Currently, these interpretation problems have arisen in the area of copyright law, and the troubling technology is Aereo—a service that allows subscribers to live stream and record broadcast channels online.1 Last year, several media corporations with copyright interests in those broadcast channels filed to enjoin the online service from operating in the Second Circuit and Ninth Circuit Courts of Appeals.2 As Aereo rolled out its service in major cities across the United States—seven cities to date3—broadcasters moved fast and filed for a preliminary injunction against the online service in U.S. District Court for the Southern District of New York.4 The petitioner-broadcasters—ABC, CBS, and NBC, just to name a few—and other interested media parties assert that Aereo’s technology illegally distributes their copyright-protected signal over the Internet.5 Aereo claims that their service constitutes a private performance and is therefore not a violation of the broadcasters’ copyright in their over-the-air signal.6 The New York court sided with Aereo and denied the injunction.7 But on the West Coast, broadcasters and other media groups were granted a preliminary injunction in the Ninth Circuit against Aereo’s competitor, Aereokiller, now known as FilmOn X, who utilizes almost identical technology in providing its online service.8 While the Ninth Circuit decision is far from dispositive, the rationale behind the district court’s preliminary injunction suggests that the Ninth Circuit has adopted a different solution to the copyright infringement question regarding online services such as Aereo and Aereokiller. The divergent applications of existing copyright law and differing conclusions as to the potential for technological infringement through the online distribution systems between the two circuit courts of appeal set the stage for what could lead to a Supreme Court resolution of the circuit split in 2015, if certiorari is granted.

At issue in the courts is whether Aereo’s and Aereokiller’s online service constitutes a public performance of the broadcaster’s copyrighted material.

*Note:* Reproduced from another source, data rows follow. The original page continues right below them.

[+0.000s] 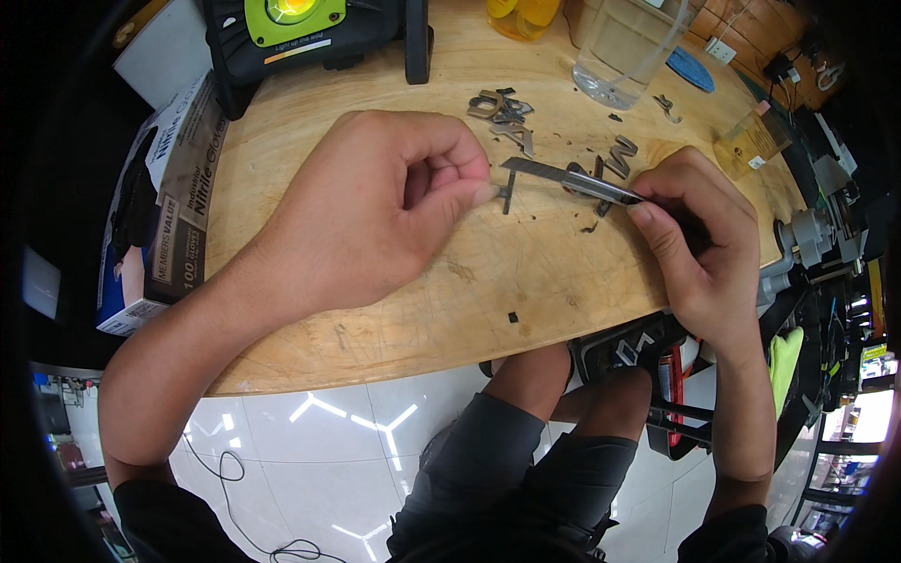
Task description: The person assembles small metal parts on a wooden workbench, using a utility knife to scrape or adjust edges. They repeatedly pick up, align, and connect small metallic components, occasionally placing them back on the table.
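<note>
My left hand (375, 197) is closed in a pinch, thumb against forefinger, on a small dark letter-shaped piece (508, 194) that juts past the fingertips. From the right, my right hand (699, 249) grips a snap-off utility knife (587, 184), its segmented blade pointing left. The blade's tip lies close to the upper end of the small piece; whether they touch I cannot tell. Beyond the hands lie metal letter pieces: one group (488, 105) at the back, a single letter (513, 140) nearer, and another letter (620, 156) behind the knife.
A wooden table (394, 338) bears dark crumbs and a black scrap (513, 317). A glove box (178, 202) stands left, a work light (300, 23) behind it. At the back right are a clear container of liquid (624, 56), a blue disc (690, 69) and a small amber box (754, 139).
</note>
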`<state>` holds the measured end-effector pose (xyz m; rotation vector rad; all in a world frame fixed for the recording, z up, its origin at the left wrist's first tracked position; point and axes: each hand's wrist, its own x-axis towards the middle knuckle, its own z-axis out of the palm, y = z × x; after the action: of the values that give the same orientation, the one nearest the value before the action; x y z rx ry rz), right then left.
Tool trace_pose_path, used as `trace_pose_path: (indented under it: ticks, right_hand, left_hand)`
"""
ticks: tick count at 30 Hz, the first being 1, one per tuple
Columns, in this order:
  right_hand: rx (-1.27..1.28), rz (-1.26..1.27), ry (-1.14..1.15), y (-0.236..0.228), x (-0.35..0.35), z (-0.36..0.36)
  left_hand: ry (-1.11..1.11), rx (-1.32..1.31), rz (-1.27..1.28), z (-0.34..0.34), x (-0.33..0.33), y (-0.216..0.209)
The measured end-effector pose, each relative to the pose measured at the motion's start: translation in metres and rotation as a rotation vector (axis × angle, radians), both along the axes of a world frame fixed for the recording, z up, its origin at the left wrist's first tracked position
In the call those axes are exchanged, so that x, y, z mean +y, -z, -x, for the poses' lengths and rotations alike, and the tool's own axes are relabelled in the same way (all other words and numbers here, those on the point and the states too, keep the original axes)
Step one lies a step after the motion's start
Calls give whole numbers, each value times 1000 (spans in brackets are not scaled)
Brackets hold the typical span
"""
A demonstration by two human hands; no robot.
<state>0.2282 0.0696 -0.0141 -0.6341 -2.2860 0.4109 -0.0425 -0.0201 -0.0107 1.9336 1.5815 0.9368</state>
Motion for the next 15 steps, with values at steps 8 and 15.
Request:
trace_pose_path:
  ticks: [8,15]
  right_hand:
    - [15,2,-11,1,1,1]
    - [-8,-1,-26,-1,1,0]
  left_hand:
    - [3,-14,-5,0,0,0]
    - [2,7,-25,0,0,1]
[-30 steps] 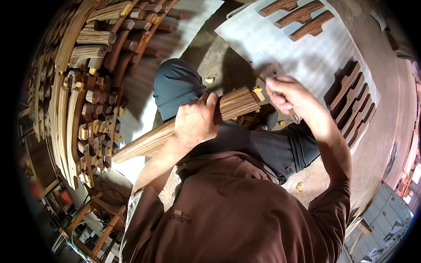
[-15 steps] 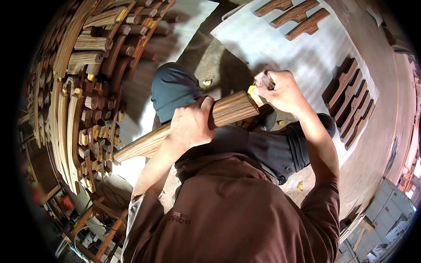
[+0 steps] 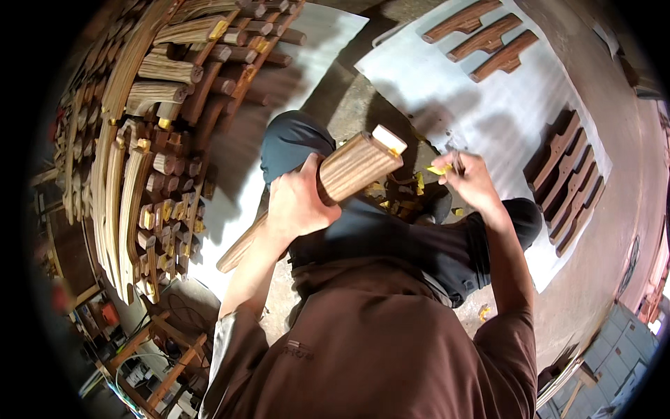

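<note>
My left hand is wrapped round a thick, striped brown wooden piece, which slants up to the right across my lap. A pale tenon sticks out of its upper end, with a scrap of yellow tape at its base. Off to the right of that end and apart from it, my right hand pinches a strip of yellow tape. A thin dark object also shows at these fingers, but I cannot make out what it is. More yellow scraps lie on the floor below.
On the left stands a tall stack of wooden parts, several with yellow tape on their ends. Shaped dark wooden pieces lie on a white sheet at the far right, with another group nearer. My bent knees flank the work.
My right hand has moved away from the wood's end, right and downward, with yellow tape in its fingers. The pale tenon now shows plainly. My left hand keeps its hold.
</note>
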### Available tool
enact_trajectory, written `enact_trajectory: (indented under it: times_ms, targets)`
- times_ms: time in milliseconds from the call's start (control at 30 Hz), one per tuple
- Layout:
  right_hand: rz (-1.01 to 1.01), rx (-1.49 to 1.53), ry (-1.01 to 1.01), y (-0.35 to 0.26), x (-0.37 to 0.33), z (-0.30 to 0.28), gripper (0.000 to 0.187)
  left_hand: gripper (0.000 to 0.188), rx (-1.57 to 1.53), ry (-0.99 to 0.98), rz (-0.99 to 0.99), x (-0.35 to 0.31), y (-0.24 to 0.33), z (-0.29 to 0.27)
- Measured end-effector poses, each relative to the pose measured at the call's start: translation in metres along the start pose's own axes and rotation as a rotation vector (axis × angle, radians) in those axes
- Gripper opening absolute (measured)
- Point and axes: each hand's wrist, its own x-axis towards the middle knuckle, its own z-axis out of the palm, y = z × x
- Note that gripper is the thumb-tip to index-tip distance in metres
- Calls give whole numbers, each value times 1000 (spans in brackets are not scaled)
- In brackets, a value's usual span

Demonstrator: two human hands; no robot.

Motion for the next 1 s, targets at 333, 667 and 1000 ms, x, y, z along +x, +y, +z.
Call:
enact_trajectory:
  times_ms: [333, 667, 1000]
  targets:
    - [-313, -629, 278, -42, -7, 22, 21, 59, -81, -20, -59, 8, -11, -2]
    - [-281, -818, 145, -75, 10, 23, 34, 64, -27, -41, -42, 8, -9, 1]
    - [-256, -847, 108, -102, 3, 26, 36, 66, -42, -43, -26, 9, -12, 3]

Public performance of a copyrighted work is one of the exclusive rights granted to the copyright holder; any such performance of the work that meets the law’s definition of public is an infringement.9 If a copyrighted work is performed privately, however, the performance is not an infringement of the copyright and is legal.10 Aereo relies on the Second Circuit’s decision in Cablevision, which determined that remote storage digital video recorders (“DVRs”) constitute private performances and do not infringe on the television content providers’ copyrights.11 Aereo claims that their service similarly captures the broadcast signal for each subscriber individually and thus, transmits the content over the Internet through private performance.12 Like a DVR in your home that controls a personal file of recorded material on a remote server, Aereo claims that each subscriber accesses content captured through a single antenna, assigned to that subscriber at the exact moment of access.13 Therefore, Aereo posits, from the initial capture of the over-the-air signal to the subscriber’s access to the content online, the technology never transfers from a private performance to a public one.14

The broadcasters, conversely, argue that Aereo’s antennas fail to function separately when receiving the signal, such that the antennas collectively receive one signal.15 The distinction is subtle, yet important: when each subscriber watches or records the content online, Aereo is making copies from that collective signal, which constitutes a public performance of the copyrighted material.16 Therefore, the broadcasters conclude that Cablevision does not control, and Aereo cannot claim the application of its holding.17

To resolve the issue of whether Aereo’s service is a copyright infringement of the broadcast content, one must first determine how the technology actually functions. The U.S. District Court for the Southern District of New York found that each Aereo antenna “separately receives the incoming broadcast signal, rather than functioning collectively with the other antennas.”18 Distinguishing the Second Circuit’s analysis of Aereo’s system, the U.S. District Court for the Central District of California found that Cablevision is not binding in the Ninth Circuit.19 By taking a strictly jurisdictional approach, the Ninth Circuit concluded that, regardless of what the Second Circuit determined regarding Aereo’s antennas, Aereokiller’s service cannot avoid infringement of the public performance right through an application of Cablevision’s rationale.20

Which circuit’s interpretation is correct? Without clear guidance from the U.S. Supreme Court, the two circuits—both leading regions in media production and distribution—will create two very different media landscapes for the future. To avoid the creation of divergent legal systems, the Court must intervene to set a clear path for the courts of appeal to follow. Stay tuned to see what is sure to be an exciting solution handed down from the U.S. Supreme Court in the next couple of years; the decision could change the way you watch television.



1 Aereo. http://www.aereo.com/about (last visited Oct. 2, 2013).

2 Am. Broad. Co., Inc. v. Aereo, Inc., 874 F. Supp. 2d 373, 376—77 (S.D.N.Y. 2012); Fox Television Stations, Inc. v. BarryDriller Content Sys., PLC, 915 F. Supp. 2d 1138 (C.D. Cal. 2012).

3 Aereo. http://www.aereo.com/coverage (last visited Oct. 2, 2013). Service is coming soon to an additional twenty cities. Id.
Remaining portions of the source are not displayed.